- Born: September 10, 1940 Washington, D.C., U.S.
- Died: March 3, 2017 (aged 76) Iowa City, Iowa, U.S.

Academic background
- Alma mater: Bryn Mawr College (BA); University of Chicago (PhD);
- Thesis: Performative Verbs, Adverbs and Felicity Conditions: an Inquiry Into the Nature of Performative Verbs

Academic work
- Discipline: Linguist
- Sub-discipline: Syntax; Semantics; Hindustani language;

= Alice Louise Davison =

American linguist

Alice Davison (born Washington, D.C., September 10, 1940, died Iowa City, Iowa, March 3, 2017) was an American linguist who specialized in the syntax of South Asian languages, in particular Hindustani.

==Early life and education==
Davison grew up in Washington, D.C. She graduated from the Potomac School in McLean, Virginia in 1955, and the Madeira School in McLean in 1958. She then went to Bryn Mawr College in Bryn Mawr, Pennsylvania, graduating in 1962. She received her PhD from the University of Chicago in 1972, writing her dissertation on performative verbs.

== Career ==
After completing her PhD, Davison started her teaching career at The State University of New York at Stony Brook. She also taught at the University of Illinois at Urbana-Champaign and the University of Wisconsin. The majority of her academic career was spent at the University of Iowa where she held a faculty position in the Department of Linguistics from 1988 until she retired in 2016.
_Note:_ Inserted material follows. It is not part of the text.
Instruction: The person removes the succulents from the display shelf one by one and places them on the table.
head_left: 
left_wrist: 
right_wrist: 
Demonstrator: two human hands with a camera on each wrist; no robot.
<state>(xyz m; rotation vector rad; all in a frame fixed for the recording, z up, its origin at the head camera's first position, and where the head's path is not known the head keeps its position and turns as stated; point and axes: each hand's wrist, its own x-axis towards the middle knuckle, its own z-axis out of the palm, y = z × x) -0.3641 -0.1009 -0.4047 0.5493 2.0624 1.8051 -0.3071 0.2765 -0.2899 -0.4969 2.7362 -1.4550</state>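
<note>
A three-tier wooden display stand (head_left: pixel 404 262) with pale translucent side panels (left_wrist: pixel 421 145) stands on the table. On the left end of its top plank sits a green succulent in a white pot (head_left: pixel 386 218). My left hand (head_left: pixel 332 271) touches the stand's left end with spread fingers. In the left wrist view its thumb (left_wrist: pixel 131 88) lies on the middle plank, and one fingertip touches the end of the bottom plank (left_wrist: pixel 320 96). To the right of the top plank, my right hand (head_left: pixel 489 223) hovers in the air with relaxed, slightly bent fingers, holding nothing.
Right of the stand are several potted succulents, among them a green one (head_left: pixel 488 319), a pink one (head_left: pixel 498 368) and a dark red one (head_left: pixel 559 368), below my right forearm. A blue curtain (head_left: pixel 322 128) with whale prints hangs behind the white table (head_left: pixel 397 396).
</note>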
Davison's primary areas of study included syntax and semantics, in particular of Hindi-Urdu and other South Asian languages. She was a regular participant in the South Asian Languages Analysis Roundtable (SALA), and a special session in her honor was organized at SALA 2018, held at the University of Konstanz. Among other honors, she was a Senior Research Fellow at the American Institute of Indian Studies in Varanasi, India, and she taught and conducted research at the Central Institute of English and Foreign Languages in Hyderabad.

Davison spent 1989–1990 at Cornell University with a National Science Foundation Visiting Professorship for Women. While at Cornell, she organized a conference on the status of women in linguistics and co-edited a volume of papers from the conference (Davison & Eckert 1990).

== Selected publications ==
- Davison, Alice. 1984. Syntactic markedness and the definition of sentence topic. Language, vol. 60 no. 4, pp. 797–846.
- Davison, Alice & Penelope Eckert, eds. 1990. The Cornell Lectures: Women in the Linguistics Profession. Published by the committee on the Status of Women in Linguistics, Linguistic Society of America.
- Davison, Alice. 2004a. Structural case, Lexical case and the verbal projection. In V. Dayal and A. Mahajan (eds), Clause Structure in South Asian Languages. Dordrecht: Kluwer, pp. 199–225.
- Davison, Alice. 2004b. Non-nominative subjects in Hindi/Urdu: VP structure and case parameters. In P. Bhaskararao and K.V. Subbarao (eds.), Non-nominative Subjects, Volume 1. Amsterdam: Benjamins, pp. 141–168.
- Davison, Alice. 2015. Hindi/Urdu: central syntactic issues. In Tibor Kiss and Aretmis Alexiadou (eds.), Syntax– Theory and Analysis. An International Handbook. Handbooks of Linguistics and Communication Science 42.1-3. Berlin: Mouton de Gruyter.